## [Directions for this task]
Repeat only the stretch of lines below that runs from the line with "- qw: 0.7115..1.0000" through the line with "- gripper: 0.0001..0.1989", unaltered.

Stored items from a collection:
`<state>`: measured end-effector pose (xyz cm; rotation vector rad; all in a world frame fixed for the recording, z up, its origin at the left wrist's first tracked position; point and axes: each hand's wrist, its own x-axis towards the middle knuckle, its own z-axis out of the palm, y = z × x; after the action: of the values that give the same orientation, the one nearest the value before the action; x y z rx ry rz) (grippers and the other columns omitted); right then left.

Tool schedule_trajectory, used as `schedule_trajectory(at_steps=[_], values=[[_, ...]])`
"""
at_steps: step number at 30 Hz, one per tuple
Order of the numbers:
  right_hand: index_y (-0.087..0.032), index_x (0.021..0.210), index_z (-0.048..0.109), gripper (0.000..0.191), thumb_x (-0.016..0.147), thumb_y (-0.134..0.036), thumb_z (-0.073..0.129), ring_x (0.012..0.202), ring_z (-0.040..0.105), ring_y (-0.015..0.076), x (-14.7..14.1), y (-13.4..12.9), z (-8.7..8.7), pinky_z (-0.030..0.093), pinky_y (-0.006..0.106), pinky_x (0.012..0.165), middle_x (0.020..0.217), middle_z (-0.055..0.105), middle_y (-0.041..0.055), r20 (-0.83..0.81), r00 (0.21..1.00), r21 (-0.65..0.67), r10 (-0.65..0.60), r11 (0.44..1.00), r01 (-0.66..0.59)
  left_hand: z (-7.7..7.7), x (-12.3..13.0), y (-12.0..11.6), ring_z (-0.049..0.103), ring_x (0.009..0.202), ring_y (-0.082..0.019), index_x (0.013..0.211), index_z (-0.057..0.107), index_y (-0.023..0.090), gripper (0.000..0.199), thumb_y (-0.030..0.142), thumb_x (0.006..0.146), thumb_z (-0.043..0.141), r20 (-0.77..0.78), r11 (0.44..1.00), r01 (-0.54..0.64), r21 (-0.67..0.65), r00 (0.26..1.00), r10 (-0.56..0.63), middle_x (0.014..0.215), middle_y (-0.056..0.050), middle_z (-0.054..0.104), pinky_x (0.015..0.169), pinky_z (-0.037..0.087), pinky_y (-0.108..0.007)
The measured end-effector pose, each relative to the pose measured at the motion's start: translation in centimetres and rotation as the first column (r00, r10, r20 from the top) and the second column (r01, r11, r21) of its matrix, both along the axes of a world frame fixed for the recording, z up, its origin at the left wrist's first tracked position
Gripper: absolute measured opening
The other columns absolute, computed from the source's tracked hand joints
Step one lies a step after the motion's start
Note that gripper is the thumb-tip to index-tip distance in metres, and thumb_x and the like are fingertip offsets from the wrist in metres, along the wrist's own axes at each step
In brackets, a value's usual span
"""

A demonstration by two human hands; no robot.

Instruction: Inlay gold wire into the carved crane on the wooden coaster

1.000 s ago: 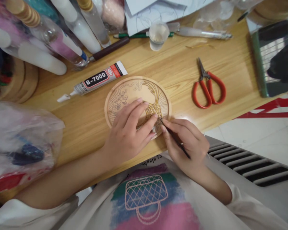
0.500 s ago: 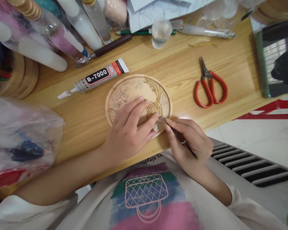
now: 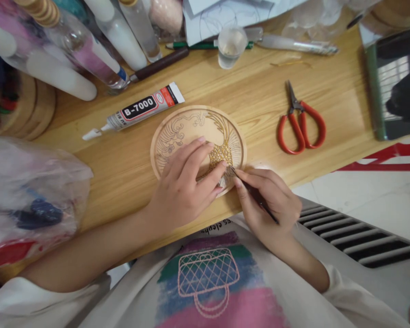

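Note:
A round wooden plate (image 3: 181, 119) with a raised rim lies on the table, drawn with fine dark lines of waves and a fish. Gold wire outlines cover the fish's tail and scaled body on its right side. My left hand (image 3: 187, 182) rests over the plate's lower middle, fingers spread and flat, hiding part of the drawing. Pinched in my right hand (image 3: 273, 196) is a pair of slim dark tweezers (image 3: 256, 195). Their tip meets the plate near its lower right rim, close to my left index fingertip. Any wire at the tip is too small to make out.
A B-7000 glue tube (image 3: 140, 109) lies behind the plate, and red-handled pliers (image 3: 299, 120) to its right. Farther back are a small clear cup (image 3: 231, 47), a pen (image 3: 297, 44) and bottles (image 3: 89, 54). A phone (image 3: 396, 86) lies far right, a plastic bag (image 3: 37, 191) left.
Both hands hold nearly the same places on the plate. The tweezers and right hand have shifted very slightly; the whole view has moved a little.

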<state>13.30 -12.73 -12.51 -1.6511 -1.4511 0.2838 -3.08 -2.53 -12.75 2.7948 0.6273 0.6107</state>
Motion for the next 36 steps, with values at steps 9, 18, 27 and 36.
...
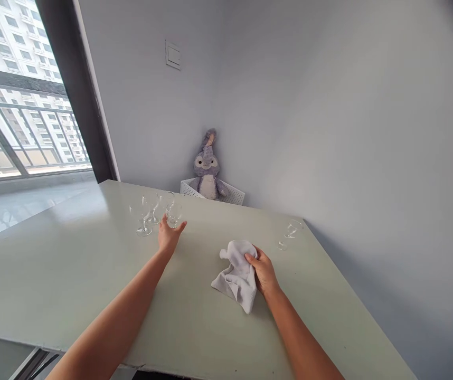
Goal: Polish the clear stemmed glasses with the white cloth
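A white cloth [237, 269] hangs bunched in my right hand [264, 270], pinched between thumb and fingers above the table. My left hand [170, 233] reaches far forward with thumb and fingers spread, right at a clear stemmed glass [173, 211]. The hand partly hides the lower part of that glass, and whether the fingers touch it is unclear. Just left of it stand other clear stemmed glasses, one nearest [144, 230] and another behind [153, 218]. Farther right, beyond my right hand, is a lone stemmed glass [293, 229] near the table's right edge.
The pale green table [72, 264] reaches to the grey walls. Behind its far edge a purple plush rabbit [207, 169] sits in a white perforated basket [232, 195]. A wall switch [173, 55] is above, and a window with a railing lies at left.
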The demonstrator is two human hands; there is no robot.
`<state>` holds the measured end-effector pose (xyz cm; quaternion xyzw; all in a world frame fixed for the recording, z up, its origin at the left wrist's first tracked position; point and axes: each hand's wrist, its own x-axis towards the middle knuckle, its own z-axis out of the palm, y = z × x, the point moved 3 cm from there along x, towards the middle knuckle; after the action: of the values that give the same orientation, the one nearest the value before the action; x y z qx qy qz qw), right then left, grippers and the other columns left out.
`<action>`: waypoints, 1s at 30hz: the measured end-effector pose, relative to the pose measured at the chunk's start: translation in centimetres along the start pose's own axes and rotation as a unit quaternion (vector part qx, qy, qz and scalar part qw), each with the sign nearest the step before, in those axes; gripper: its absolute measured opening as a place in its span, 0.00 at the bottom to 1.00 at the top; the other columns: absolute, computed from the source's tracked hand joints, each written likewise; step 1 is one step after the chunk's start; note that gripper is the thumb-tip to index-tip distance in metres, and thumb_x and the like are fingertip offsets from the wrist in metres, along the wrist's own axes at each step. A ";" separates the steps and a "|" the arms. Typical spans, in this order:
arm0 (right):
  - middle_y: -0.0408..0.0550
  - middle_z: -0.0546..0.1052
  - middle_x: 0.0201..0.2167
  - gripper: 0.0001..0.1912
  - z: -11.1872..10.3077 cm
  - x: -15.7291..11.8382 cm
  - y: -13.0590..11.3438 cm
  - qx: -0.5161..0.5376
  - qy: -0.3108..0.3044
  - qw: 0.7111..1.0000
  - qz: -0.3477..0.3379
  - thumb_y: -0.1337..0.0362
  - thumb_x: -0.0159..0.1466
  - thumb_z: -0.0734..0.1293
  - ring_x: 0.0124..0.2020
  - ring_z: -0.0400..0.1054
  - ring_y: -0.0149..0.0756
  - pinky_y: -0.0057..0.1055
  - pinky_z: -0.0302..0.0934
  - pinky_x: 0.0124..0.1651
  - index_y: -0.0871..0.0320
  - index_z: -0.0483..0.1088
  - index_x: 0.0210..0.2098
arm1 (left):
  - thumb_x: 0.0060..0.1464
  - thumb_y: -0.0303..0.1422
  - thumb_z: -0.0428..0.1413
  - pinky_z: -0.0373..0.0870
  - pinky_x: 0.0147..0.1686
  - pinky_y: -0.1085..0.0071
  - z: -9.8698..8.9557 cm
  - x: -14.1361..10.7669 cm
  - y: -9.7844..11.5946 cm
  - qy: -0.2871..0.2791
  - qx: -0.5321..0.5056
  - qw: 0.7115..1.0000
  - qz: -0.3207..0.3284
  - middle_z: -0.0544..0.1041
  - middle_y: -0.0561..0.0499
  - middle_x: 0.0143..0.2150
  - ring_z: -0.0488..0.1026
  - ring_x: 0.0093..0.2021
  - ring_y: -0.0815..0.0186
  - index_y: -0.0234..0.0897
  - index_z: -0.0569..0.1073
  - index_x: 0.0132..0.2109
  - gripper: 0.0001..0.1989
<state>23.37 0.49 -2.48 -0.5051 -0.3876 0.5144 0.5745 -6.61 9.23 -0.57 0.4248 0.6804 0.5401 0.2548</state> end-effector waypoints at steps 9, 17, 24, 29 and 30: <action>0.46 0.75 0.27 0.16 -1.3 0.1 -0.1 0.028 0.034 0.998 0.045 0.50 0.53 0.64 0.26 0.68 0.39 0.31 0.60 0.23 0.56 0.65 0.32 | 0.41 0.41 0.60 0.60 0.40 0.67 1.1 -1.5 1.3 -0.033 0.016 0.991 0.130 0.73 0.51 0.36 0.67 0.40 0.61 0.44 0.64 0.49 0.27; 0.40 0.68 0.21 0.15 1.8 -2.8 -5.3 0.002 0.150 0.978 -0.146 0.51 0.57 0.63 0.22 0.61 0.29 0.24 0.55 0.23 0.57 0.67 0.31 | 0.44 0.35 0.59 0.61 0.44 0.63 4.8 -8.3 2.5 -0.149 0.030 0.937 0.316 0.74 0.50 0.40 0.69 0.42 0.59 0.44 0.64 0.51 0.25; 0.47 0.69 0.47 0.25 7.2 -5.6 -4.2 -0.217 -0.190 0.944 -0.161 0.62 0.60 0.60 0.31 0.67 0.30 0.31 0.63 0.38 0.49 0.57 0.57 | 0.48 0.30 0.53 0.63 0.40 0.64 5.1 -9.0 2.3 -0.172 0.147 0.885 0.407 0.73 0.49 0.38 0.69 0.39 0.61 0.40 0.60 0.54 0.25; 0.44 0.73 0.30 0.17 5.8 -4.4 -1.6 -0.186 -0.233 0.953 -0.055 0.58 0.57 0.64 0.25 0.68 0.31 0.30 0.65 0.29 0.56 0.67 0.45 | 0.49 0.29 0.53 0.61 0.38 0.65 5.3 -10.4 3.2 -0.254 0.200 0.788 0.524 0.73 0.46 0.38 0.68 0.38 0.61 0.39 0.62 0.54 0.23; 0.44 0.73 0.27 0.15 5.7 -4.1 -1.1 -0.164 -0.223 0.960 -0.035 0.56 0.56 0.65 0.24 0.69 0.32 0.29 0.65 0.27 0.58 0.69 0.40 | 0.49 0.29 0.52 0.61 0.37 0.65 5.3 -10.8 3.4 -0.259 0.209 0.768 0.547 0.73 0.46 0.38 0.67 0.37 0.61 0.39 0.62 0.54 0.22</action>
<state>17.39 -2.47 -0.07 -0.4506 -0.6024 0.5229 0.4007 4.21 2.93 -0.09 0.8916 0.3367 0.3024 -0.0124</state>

## [Answer to this problem]
  - qw: 0.7115..1.0000
  - qz: -0.3207..0.3284
  - middle_z: -0.0544..0.1041
  - middle_y: -0.0561..0.0499
  - middle_x: 0.0143..0.2150
  - ring_z: -0.0488..0.1026
  - ring_x: 0.0093..0.2021
  - ring_y: -0.0815..0.0186
  - index_y: -0.0234..0.0897
  - index_z: -0.0569..0.1073
  - index_x: 0.0132..0.2109
  - gripper: 0.0001..0.1989

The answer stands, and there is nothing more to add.